Para todos os meus alunos, os que sabem, os que estão a começar a saber e, mesmo, para os que ainda não sabem ou não começaram a perceber este seu Professor,





desejo que:
- passem umas férias de natal com as coisas que o costume já nos habituou a ter nesta quadra;
- aproveitem para descansar a mente e o espírito (a passagem é propícia a isso);
- cultivem, então, a paz e a solidariedade;
- e aproveitem algum do tempo de sobra para não se deixarem enferrujar, lendo e escrevendo um pouco seja do que for.

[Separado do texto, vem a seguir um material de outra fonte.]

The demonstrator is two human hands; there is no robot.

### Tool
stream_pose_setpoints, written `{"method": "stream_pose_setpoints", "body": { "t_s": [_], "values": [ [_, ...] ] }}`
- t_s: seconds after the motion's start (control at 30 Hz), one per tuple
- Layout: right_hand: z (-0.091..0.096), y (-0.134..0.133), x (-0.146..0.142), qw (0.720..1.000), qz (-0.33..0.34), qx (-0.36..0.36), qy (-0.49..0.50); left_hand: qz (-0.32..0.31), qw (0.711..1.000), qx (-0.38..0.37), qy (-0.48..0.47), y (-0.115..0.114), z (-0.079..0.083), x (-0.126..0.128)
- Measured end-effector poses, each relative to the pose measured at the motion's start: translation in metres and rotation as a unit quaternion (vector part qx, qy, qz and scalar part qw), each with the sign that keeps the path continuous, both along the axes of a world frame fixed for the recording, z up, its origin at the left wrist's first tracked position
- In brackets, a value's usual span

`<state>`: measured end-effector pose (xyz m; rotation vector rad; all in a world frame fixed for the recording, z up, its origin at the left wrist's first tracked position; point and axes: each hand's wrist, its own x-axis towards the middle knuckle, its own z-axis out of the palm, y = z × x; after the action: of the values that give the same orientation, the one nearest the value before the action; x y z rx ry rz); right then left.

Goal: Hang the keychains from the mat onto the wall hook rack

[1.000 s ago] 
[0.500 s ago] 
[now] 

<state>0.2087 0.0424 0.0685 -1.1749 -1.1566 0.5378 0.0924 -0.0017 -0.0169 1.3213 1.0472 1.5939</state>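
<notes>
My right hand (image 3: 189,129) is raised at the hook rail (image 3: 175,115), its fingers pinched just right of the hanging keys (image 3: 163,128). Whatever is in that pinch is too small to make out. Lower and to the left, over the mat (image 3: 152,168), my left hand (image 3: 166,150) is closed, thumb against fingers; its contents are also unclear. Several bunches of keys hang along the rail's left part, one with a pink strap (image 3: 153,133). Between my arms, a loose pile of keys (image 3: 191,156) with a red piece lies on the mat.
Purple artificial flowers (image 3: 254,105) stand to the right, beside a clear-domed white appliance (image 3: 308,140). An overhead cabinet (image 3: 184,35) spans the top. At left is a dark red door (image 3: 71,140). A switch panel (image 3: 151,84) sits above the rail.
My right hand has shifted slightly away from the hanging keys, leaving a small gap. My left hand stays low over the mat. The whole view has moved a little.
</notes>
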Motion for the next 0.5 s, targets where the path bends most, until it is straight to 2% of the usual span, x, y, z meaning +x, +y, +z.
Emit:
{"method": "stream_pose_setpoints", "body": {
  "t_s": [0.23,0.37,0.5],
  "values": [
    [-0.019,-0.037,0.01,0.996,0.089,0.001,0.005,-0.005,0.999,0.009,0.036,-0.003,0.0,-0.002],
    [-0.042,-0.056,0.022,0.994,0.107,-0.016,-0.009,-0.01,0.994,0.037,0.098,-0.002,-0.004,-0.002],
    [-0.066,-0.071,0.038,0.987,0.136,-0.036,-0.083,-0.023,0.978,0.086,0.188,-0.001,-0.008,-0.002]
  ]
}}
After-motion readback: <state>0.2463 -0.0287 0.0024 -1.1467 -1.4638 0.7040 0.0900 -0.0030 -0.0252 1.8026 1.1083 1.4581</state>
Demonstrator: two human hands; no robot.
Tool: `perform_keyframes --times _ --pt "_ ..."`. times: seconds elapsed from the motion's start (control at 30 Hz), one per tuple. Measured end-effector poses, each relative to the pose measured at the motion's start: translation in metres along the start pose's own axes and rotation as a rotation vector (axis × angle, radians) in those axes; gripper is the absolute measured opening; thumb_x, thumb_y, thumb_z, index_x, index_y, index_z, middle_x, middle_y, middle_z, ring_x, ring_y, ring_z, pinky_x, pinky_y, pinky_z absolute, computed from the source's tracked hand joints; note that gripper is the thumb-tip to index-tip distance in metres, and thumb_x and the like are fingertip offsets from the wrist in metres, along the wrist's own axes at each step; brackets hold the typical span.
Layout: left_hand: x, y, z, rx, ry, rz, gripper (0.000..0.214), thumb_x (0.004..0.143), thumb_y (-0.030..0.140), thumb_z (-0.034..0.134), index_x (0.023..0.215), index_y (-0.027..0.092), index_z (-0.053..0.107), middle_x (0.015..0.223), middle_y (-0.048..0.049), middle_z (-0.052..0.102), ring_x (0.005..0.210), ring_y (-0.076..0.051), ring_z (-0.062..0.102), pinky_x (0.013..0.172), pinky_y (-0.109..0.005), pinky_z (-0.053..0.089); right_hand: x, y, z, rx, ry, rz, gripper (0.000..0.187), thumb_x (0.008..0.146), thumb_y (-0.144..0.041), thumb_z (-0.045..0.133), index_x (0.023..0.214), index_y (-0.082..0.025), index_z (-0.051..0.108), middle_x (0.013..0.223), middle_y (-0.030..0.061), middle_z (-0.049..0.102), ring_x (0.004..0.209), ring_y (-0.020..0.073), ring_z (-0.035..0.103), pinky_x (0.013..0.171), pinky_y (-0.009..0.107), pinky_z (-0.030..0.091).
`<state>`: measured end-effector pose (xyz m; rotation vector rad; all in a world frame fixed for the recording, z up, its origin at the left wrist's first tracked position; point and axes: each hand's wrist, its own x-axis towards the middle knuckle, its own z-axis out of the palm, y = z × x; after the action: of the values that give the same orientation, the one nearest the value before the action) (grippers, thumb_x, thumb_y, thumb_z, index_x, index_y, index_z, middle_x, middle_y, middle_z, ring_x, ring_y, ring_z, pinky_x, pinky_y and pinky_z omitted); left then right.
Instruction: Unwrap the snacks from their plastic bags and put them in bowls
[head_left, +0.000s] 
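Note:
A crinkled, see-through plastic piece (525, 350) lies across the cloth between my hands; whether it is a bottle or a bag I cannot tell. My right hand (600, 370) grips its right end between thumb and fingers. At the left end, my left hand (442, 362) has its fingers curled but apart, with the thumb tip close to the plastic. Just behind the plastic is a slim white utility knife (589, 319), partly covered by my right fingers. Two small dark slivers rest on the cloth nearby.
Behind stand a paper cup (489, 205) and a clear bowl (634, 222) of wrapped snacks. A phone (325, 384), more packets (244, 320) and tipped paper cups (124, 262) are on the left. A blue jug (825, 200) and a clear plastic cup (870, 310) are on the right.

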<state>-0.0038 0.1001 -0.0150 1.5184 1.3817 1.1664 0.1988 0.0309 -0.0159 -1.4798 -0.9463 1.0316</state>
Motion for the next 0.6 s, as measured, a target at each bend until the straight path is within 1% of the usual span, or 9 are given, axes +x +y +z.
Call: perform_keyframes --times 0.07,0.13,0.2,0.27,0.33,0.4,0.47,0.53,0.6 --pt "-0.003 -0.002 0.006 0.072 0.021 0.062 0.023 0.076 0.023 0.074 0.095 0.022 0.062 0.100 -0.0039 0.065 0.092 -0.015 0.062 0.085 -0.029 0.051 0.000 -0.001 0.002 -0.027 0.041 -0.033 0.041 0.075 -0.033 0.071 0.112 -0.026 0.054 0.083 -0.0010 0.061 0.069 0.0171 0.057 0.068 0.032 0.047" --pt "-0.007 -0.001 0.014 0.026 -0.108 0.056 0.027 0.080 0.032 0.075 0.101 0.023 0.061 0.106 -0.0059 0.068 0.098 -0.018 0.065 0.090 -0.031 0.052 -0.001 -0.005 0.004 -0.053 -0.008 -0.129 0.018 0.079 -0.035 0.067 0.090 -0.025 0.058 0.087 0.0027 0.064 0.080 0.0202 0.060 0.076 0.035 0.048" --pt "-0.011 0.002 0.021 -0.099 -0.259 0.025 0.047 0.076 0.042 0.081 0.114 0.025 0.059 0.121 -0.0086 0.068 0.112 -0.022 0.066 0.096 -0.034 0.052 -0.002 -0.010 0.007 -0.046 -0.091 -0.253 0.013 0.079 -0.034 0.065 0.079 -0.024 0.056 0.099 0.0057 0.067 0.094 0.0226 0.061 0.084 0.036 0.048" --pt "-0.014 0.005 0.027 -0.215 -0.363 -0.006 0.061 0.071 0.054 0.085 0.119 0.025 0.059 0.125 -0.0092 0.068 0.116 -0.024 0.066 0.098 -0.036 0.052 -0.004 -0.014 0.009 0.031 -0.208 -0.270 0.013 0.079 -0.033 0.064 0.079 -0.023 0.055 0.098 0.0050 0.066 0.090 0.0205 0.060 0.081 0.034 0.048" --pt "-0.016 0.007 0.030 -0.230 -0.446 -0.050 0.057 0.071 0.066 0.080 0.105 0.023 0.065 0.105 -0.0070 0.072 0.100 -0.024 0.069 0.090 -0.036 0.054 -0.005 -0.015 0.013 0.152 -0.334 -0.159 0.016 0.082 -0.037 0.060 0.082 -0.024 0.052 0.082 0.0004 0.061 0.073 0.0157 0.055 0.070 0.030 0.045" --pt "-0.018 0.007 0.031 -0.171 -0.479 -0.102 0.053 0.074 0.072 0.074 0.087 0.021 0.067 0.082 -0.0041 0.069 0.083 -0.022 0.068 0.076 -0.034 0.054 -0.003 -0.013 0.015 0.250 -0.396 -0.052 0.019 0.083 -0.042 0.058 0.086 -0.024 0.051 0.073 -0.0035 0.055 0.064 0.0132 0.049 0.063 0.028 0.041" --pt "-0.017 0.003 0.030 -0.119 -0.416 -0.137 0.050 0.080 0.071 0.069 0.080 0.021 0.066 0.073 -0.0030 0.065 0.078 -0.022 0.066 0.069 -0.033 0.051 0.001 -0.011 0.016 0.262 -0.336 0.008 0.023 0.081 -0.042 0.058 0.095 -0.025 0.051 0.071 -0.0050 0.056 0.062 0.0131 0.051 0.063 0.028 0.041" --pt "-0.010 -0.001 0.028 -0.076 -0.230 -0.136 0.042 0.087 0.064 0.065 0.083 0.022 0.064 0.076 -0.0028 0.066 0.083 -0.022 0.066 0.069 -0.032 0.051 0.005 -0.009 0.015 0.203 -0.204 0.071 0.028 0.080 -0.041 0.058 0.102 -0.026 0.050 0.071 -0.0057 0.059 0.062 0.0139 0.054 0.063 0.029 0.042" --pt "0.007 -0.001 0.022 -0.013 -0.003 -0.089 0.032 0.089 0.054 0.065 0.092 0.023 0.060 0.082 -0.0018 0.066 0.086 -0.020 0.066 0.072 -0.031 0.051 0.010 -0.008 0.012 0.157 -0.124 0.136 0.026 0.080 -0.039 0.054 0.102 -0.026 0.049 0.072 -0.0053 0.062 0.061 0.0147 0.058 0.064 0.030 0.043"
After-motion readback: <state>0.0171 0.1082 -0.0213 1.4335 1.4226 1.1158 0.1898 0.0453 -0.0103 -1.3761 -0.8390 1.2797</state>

Assim, estaremos todos com forças renovadas para levar a cabo o trabalho que compete a cada um de nós .



O vosso Prof
J Rodrigo Coelho

sábado, dezembro 17, 2005

Há sempre discípulos a quem o tempo acode!

"Mestre, que dizeis?"
Por que nos falas por enigmas, a nós, pobrezinhos de espírito, que necessitamos tanto da tua ajuda:
- dando-nos o que, muitas vezes, até não merecemos;
- tolerando os nossos pequenos pecados, porque somos eternos pecadores;
- aliviando o fardo com que vimos escutar-te, diariamente, neste ambiente em que procuramos tudo, salvo aquilo para que a instituição existe, o tal aprender que até gostavas que nos servisse de educação, mas que tu não compreendes que, com as nossas pequenas mas dignas cabecinhas não atingimos mais, porque não nos estamos para estafar para além do dito fardo de trabalho diário;
- fazendo tudo o que, em princípio, nos caberia a nós fazer, mas que não podemos, pois somos um conjunto de indivíduos que espera o privilégio de ser em tudo tolerado, mesmo nos trabalhos escolares que não temos tempo de cumprir, porque, primeiro, a escola da noite tem de nos tolerar a necessidade de satisfazer outras necessidades mais compatíveis com os apetites das nossas médias de idades;
- explicando-nos, por palavras simples, aquilo para que não temos pachorra de ouvir, pois acompanhar o teu raciocínio é tarefa mentalmente mais pesada que a jorna para o jornaleiro, que o caminhar para a prenhe tartaruga, que a firmeza da rectidão, que a razão da decência, que a admissão do pecado;
Mestre, por que não nos deixas seguir por aqui?
Nós, que já te adorámos, mas que agora não pensamos assim pela tua intransigência, já não savemos se queres continuar a ser o nosso mestre.
Nem sequer sabemos o que fazer mais. Esperamos? Esperas tu, óh Mestre, que a luz se nos depare pela frente e nos empurre para a verdade?
Sim, cretamente só então compreenderemos os teus enigmas e, quem sabe, entraremos na cívica estrada da nossa educação!!!
Lamentos de um grupo desesperado

sexta-feira, novembro 18, 2005

No Início Era o Verbo

Neste tempo de começos, de prolíferas trevas em que se navega tentando ensinar, muitos são ainda os alunos que se atormentam, frequentemente não sem razão, porque o sisteme de ensino não prevê os necessários antídotos para tão nefastas condições sócio-psicológicas de quem quer ser utente destes serviços mais ad hoc que nunca.
Da minha parte, não encontro melhor forma de manifestar a minha solidariedade do que, exactamente, construir este blogue, ou seja, mais um espaço de partilha daquilo que nos é comum a todos: construir o conhecimento, para sermos um futuro melhor.